L’antitrust Usa dice sì all’operazione Bms-Celgene

Dopo il via libera di luglio 2019, arriva anche quello dagli Usa per l'acquisizione da 74 miliardi di dollari

celgene italia

Anche dagli Usa arriva il sì all’operazione Bms-Celgene. L’antitrust americano ha dato il suo benestare per l’acquisizione di Celgene da parte di Bristol-Myers Squibb del valore di 74 miliardi di dollari. C’è un ma. Bms dovrà disinvestire in un ramo aziendale ben preciso, quello della psoriasi.

Effetto domino

Il semaforo verde ha una doppia valenza, perché riguarda anche un terzo soggetto, Amgen. L’azienda, infatti, aveva già messo mano al portafogli per pagare i 13,4 miliardi di dollari per il farmaco contro la psoriasi appartenente a Celgene. In questo modo Amgen ha in qualche modo sbloccato l’impasse Bms-Celgene. A questo punto, come dichiarato da Bms stessa, l’operazione con Celgene dovrebbe chiudersi nei tempi previsti. Già mercoledì 20 novembre potrebbe arrivare il closing con la conferma anche dell’acquisizione del farmaco da parte di Amgen. Un gioco di incastri perfettamente riuscito a quanto pare.

Apremilast

Amgen acquisirà tutti i diritti del farmaco e tutti gli altri asset che lo riguardano. L’accordo prevede, tra l’altro, il passaggio dei dipendenti di Celgene che si occupano della produzione del medicinale alla nuova proprietà.

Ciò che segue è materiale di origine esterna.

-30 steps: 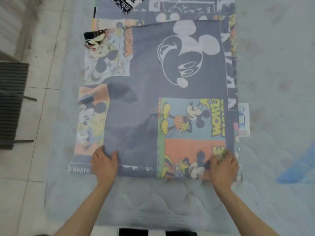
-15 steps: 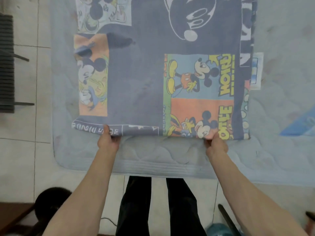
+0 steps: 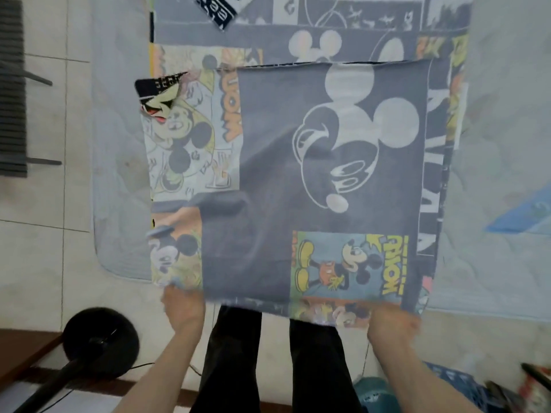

Sì all’operazione Bms-Celgene: il via libera europeo

A luglio 2019 era arrivato già il parere positivo della Commissione europea che ha avvicinato le parti verso la chiusura dell’accordo. Le quote del nuovo colosso che si affaccerà sui mercati nel 2019 saranno ripartite come segue: 69% a Bms, 31% a Celgene. L’obiettivo di questa operazione è quello di smuovere le acque nel settore dei trattamenti antitumorali e malattie immunologiche e creare un nuovo attore sulla scena internazionale con una capitalizzazione che si aggira intorno ai 130 miliardi di dollari.